Lelio Leoncini marks again a standard in the digital corset

2018 could really be the year of the explosion of 3D printing in the orthopedical field.
A lot of professionals are starting to work, reinventing their work in the direction of digital fabrication.
However there’s someone marking the road of the innovation, this one is Dr. Lelio Leoncini that since 2014 is experimenting and creating digital solutions in his field of competence: physical medicine and rehabilitation.
Since then together a deep friendship and collaboration started with WASP and brought to great results.
In 2016 the web went crazy for this video showing the first generations of 3D printed corsets created by Dr. Leoncini, an unexpected application for 3D printing at the time.
With his peculiar determination and creativity, in these years the idea of creating new solutions for scoliosis has become each day more concrete and credible and taking shape in the creation of the Digital Orthopedic Laboratory.
Above all the main innovation has been the developing of the polypropylene.

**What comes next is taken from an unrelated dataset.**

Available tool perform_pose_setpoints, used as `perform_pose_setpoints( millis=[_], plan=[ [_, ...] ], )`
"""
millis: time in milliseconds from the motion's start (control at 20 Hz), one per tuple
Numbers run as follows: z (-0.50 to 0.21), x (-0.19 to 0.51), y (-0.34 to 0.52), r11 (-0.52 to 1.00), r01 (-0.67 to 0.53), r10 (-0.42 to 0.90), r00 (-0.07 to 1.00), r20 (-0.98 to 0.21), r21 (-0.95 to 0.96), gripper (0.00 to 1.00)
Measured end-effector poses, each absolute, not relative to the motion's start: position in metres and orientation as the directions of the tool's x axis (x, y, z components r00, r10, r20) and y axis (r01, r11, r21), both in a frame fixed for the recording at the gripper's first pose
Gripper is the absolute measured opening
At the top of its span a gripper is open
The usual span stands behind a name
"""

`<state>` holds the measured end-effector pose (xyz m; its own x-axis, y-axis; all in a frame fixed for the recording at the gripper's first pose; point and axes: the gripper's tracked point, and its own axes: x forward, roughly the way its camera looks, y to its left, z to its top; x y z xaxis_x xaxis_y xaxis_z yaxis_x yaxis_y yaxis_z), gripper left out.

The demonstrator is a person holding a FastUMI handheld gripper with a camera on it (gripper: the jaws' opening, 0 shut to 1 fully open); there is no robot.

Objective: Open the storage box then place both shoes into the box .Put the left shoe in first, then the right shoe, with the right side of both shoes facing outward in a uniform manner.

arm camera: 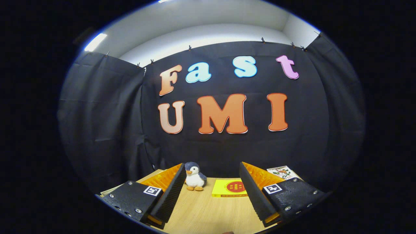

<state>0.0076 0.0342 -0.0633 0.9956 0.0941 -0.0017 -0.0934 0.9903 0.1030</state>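
My gripper (pixel 213 170) is open, its two fingers spread wide apart with nothing between them. It is held level above a wooden table (pixel 208 211) and faces the black cloth wall at the back. Bare tabletop lies between the fingers.
A small plush penguin (pixel 195 177) stands on the table's far edge, just ahead of the left finger. A flat yellow box (pixel 230 188) lies between the fingers, farther on. A printed card (pixel 282 172) lies beyond the right finger, near the cloth wall.
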Motion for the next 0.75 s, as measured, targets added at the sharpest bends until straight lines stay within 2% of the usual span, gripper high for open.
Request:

The turning point of polypropylene

Who fabricates orthopedic corsets knows well how important is the material used. The consistency that defines the corrective pushes and the resistance that prevents the object from breaking. Not least the possibility to work on it easily.
In these years the research on the right material hasn’t been easy: every solution, compared to the polypropylene traditionally in use was too rigid or too flexible and always too fragile.
A fragility that you can’t afford when realizing an orthesis that has to last years.
A long work that featured TreeD filaments, Dr. Leoncini and WASP  brought to a radical turning point: the polypropylene.
Who works in 3D printing knows that for a long time this material has been considered “impossible to print” decently due to its peculiar behavior during the deposition and for the difficult adhesion to the bed.
In time a lot of plastic producers tried to develop their version of the material with compositions that made it easier to print but with disappointing mechanical performances comparing to the injection molded.
The real result has been that usually people tried to replace it with materials familiar to the world of 3D printing(ABS, nylon, PLA) settling for the offered solutions.

In 2017 from a long experimentation a new material was born, a real polypropylene developed by TreeD filaments that in the tests was found to be at the same time compatible with the printing and ensuring mechanical performances up to 95% similar to the injection molded polypropylene.
Even if it’s not in the category of  “easy-printable” materials is now possible to create stunning stuff.
Furthermore, it allows the professionals in the world of orthopedy to work with a familiar material, robust, easy to finish, just good.

New busts for impossible cases

Another field of research was designing at 360° over the traditional limits.
Thanks to digital fabrication it was possible to create custom solutions to patients with more complex situations for example corsets with very complex shapes or with the necessity of support even in the head.
The 4 column scannin system has demonstrated to be the best way of acquiring anatomies for children, for people with difficulties in breathing, for the ones with compromised moving.
Everyday these technologies seems to open up to new applications.
By the time the tools and the knowledge are moving forward fast. Every year printing time reduces and the quality of the products increases.

Today many professionals working in orthopedy are getting close to the world of digital fabrication, a world that attracts and has a lot of space for experimentation.
The hope is seeing in next years the results of the long work that is creating a culture of the new technologies in the world of orthopedy.
This is surely a challenge but one that is worth accepting.